Les fins successives, presque superflues, diluent l’émotion pourtant palpable de ces moments. L’un des points forts de Belle Enfant réside dans son humour. Thierry Terrasson parvient à insuffler une légèreté qui allège la gravité des thématiques abordées. Que ce soit par les échanges acérés entre les sœurs ou les maladresses de Gabin, le film évite de sombrer dans un pathos excessif. Cependant, cet équilibre reste fragile, notamment dans la transition entre les moments humoristiques et les séquences plus dramatiques. La sincérité du réalisateur, qui signe ici son premier film après une carrière dans la bande dessinée, est palpable dans chaque scène.

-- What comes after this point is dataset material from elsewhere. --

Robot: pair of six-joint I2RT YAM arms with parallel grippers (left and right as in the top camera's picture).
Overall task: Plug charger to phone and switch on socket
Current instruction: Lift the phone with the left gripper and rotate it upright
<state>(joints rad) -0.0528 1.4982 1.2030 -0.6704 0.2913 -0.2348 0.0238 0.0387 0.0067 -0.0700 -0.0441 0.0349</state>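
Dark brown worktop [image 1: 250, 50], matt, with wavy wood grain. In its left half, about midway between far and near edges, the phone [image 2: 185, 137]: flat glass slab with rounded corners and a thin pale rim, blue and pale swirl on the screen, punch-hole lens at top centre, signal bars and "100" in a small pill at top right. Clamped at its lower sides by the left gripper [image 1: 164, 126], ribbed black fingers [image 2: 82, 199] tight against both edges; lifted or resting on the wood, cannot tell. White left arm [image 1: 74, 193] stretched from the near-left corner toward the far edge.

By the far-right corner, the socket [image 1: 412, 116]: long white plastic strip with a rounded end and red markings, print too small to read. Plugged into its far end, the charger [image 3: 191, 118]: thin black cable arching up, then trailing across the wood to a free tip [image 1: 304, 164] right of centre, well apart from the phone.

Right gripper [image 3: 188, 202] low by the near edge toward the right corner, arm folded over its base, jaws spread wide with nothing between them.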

Son amour pour ses personnages transparaît à l’écran, tout comme son envie de capturer la complexité des relations familiales. Pourtant, le scénario s’appuie parfois sur des clichés ou des passages obligés qui limitent l’impact émotionnel de certaines séquences. Le film doit beaucoup à ses interprètes. Marine Bohin, bien que débutante, illumine l’écran par son naturel. Elle incarne une Emily à la fois fragile et déterminée, oscillant entre colère et tendresse. Baptiste Lecaplain, quant à lui, injecte une énergie rafraîchissante, son humour décalé apportant un contrepoint bienvenu aux tensions familiales. Marisa Berenson, en mère artiste et bohème, est convaincante dans son rôle, mais le scénario peine à exploiter pleinement la richesse de son personnage.

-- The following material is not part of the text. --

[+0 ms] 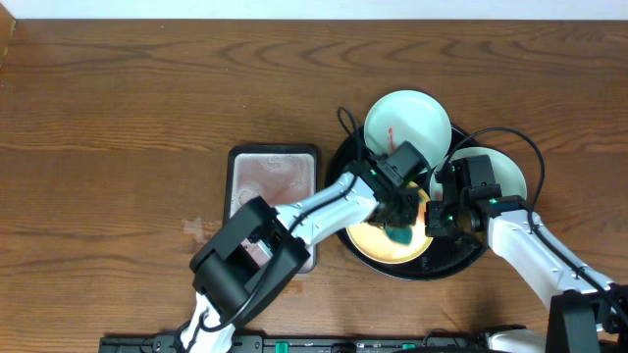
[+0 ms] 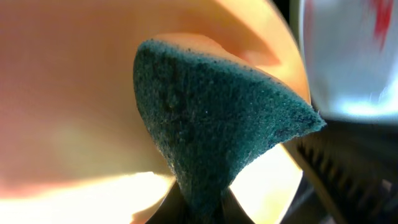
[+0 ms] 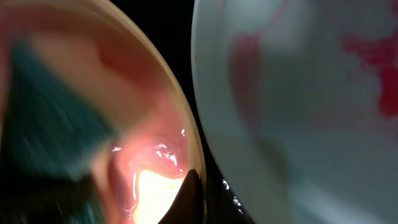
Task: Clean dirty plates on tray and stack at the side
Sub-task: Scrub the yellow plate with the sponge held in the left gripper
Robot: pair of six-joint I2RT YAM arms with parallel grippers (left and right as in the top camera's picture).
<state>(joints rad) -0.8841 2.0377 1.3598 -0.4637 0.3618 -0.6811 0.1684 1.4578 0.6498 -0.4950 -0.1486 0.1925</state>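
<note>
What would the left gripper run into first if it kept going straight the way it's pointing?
Most likely the yellow plate: the left gripper holds the green sponge ahead of it, and that sponge looks at or near the plate's surface.

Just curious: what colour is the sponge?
Dark green. The sponge shows best in the left wrist view.

Brown wood-grain tabletop point(image 1: 118, 88), pale strip point(image 1: 294, 8) along far edge
</note>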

Les sœurs d’Emily, campées par des actrices moins connues, apportent un contraste intéressant, bien que leur caractérisation reste parfois schématique. Salomé, présentée comme froide et distante, et Cheyenne, dans un registre plus exubérant, manquent de nuances pour pleinement captiver. L’esthétique visuelle de Belle Enfant mérite une mention particulière. Les plans larges sur la Méditerranée et les ruelles de Gênes apportent une dimension poétique au film. La villa où se déroule l’essentiel de l’intrigue devient presque un personnage à part entière, symbolisant à la fois l’isolement et la réunion des protagonistes. Cependant, si la mise en scène séduit par moments, elle manque parfois de cohérence.

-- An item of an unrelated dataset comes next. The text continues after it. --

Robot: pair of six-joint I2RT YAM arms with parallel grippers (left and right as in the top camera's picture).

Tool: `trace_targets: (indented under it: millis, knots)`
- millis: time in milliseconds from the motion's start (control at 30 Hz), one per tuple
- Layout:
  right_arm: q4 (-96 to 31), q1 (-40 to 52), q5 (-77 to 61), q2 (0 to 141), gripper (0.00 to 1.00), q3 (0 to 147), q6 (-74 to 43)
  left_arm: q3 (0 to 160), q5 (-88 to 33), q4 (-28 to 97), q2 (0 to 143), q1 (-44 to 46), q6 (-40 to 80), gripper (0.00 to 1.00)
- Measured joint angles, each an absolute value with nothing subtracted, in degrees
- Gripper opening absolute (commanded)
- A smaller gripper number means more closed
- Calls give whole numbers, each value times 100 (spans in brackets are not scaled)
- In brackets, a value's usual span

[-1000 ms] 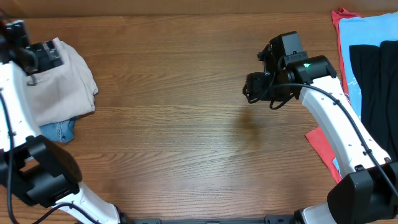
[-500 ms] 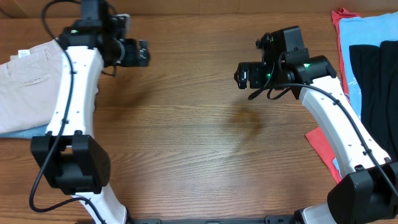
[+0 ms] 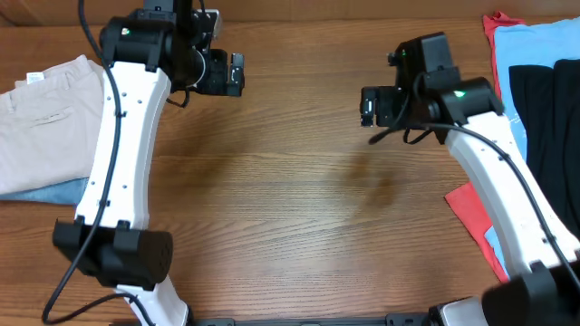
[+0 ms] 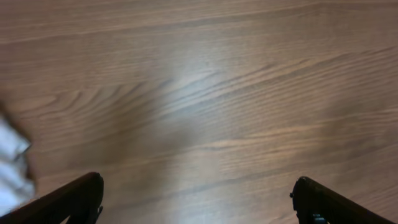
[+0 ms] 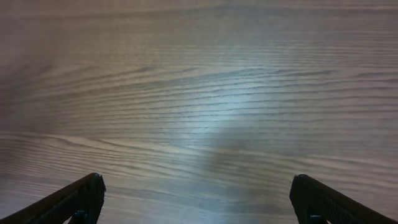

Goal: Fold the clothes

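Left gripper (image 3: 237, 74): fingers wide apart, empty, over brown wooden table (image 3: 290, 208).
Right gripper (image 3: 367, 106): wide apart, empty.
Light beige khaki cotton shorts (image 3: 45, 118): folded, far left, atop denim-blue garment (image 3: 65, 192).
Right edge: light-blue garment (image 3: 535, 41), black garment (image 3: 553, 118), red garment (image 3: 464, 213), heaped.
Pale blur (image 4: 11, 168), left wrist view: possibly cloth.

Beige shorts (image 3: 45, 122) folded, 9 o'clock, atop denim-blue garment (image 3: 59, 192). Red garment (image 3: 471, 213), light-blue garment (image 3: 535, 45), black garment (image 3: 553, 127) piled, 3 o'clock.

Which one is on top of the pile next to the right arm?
The black garment. It lies over the light-blue one, and the red one peeks out underneath both.
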State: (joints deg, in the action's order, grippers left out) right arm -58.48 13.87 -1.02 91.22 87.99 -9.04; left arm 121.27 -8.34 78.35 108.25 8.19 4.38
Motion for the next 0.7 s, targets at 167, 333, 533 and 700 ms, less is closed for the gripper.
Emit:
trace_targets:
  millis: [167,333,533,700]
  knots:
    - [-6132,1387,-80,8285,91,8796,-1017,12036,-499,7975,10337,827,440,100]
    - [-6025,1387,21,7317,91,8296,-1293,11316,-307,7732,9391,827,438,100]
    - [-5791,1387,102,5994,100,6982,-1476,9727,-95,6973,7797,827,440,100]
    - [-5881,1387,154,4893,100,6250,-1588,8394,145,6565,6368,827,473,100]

Certains choix esthétiques, bien que jolis, semblent davantage motivés par une volonté d’impressionner que par une véritable nécessité narrative. Belle Enfant n’est pas exempt de défauts. Sa structure narrative bancale et son penchant pour les clichés limitent l’impact de certaines scènes. Pourtant, il serait injuste de réduire ce film à ses maladresses. Thierry Terrasson parvient à capturer avec sensibilité les tensions et les réconciliations qui rythment la vie familiale. Ce premier film reflète une démarche sincère et un amour évident pour le cinéma. Malgré ses imperfections, Belle Enfant touche par sa simplicité et son humanité.
Le portrait de cette famille dysfonctionnelle, bien qu’un peu trop appuyé par moments, trouve un écho universel dans les relations complexes que chacun entretient avec ses proches. En somme, Belle Enfant est une œuvre sincère et lumineuse, qui mérite d’être vue pour ses moments de vérité et l’énergie de ses interprètes. Un premier pas encourageant pour Thierry Terrasson, qui montre ici un réel potentiel à affiner dans ses projets futurs.
Note : 5/10. En bref, une exploration douce-amère des liens familiaux.